À sa première saison avec l’équipe uqamienne, Karima a pu profiter du retour au Québec d’une ancienne gloire du Rouge et Or de Laval, Mélissa Roy. Celle-ci revenait d’un séjour chez les pros en France. Également, cinq joueuses provenant de l’équipe nationale haïtienne se sont jointes à l’équipe. Toutefois, des problèmes divers ont fait en sorte qu’elles n’ont joué que la première moitié de la saison. Ensemble, les Citadins ont connu la meilleure saison de leur histoire, seulement leur deuxième saison victorieuse depuis 2004. Avec une fiche de 12-1-1 bonne pour le premier rang du circuit universitaire québécois, elles se sont toutefois inclinées 2-1 en grande finale face aux Carabins de l’Université de Montréal.

Selon les dires de son entraîneur-chef, Alexandre Da Rocha, Karima aurait dû obtenir le titre de recrue de l’année au Canada. « En jouant milieu de terrain, obtenir 5 buts et 8 passes à sa première saison alors qu’elle joue plus en 8 qu’en 10 avancé, ce sont des statistiques impressionnantes. » Elle a tout de même terminé avec une place sur l’équipe d’étoiles des recrues USports, le titre de recrue de l’année au Québec ainsi que la 1re équipe d’étoiles du RSEQ.

Karima en compagnie de ses coéquipières Mélissa Roy, Léa Pallacio-Tellier et Julia Liguori ainsi que l’entraîneur-chef Alex Da Rocha lors de la cérémonie de remise des prix USports en marge du championnat canadien 2019.

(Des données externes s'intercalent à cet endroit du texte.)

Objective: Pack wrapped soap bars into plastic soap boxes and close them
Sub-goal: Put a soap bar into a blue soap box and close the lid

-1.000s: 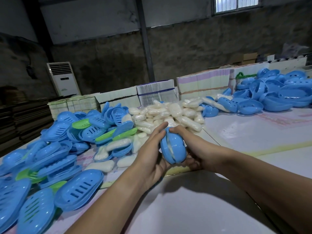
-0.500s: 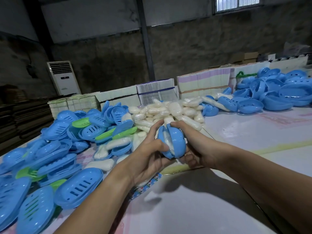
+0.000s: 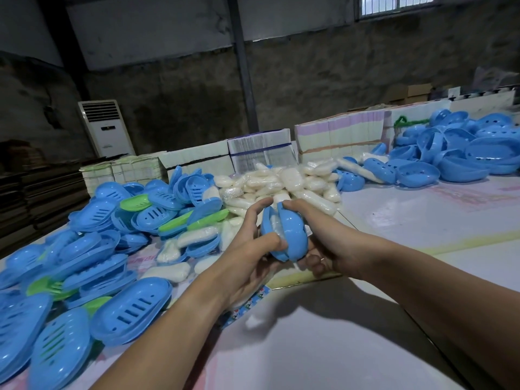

Comme pour tous les athlètes universitaires, la saison 2020 de Karima a été annulée. « Nous nous sommes préparées comme s’il allait y avoir une saison, mais tout a été arrêté. Par contre, on a toute une équipe de préparateurs physiques qui nous suivent. Ils nous ont fait des programmes d’entraînement et grâce à des ceintures cardiaques, ils sont capables de savoir si on travaille », nous explique Karima.

D’ici au retour des activités normales, Karima continue son baccalauréat en administration. Si elle dit avoir un penchant pour le marketing, elle ne sait pas encore vers quoi elle se dirigera exactement. « Une chose est certaine, je vais profiter de mes cinq années d’éligibilité au soccer universitaire. Après mon baccalauréat, je commencerai peut-être une maîtrise, on verra. »

Et côté soccer, est-ce qu’il y aura une suite au parcours universitaire? « Je vais continuer à jouer tant que je vais pouvoir. Je ne sais pas si j’irai essayer de jouer au niveau professionnel. Il est encore trop tôt pour le dire. Je verrai où j’en suis dans quatre ans. »

Le talent unique de Karima, sa vision du jeu et la qualité de ses passes sont ses principales forces. De son propre aveu toutefois, elle dit qu’elle doit apprendre à garder sa motivation élevée. À ce chapitre, on laissera parler son entraîneur. « Karima a la maturité pour bien s’évaluer. Elle sait qu’elle pourrait parfois en donner plus, mais quand tu as ce talent et que les résultats sont là, ça peut être difficile de se motiver à pousser tout le temps. Malgré ça et son jeune âge, Karima est certainement une leader dans notre équipe par ses performances. Et surtout, Karima est vraiment une bonne personne. »

En plus de ses grandes qualités humaines et sur les terrains, il semble qu’elle ne donne pas sa place sur les bancs d’école. Le 20 novembre prochain aura lieu la cérémonie des honneurs académiques pour les étudiants-athlètes de l’UQAM. Je me suis laissé dire que sa belle moyenne académique sera soulignée à ce moment-là.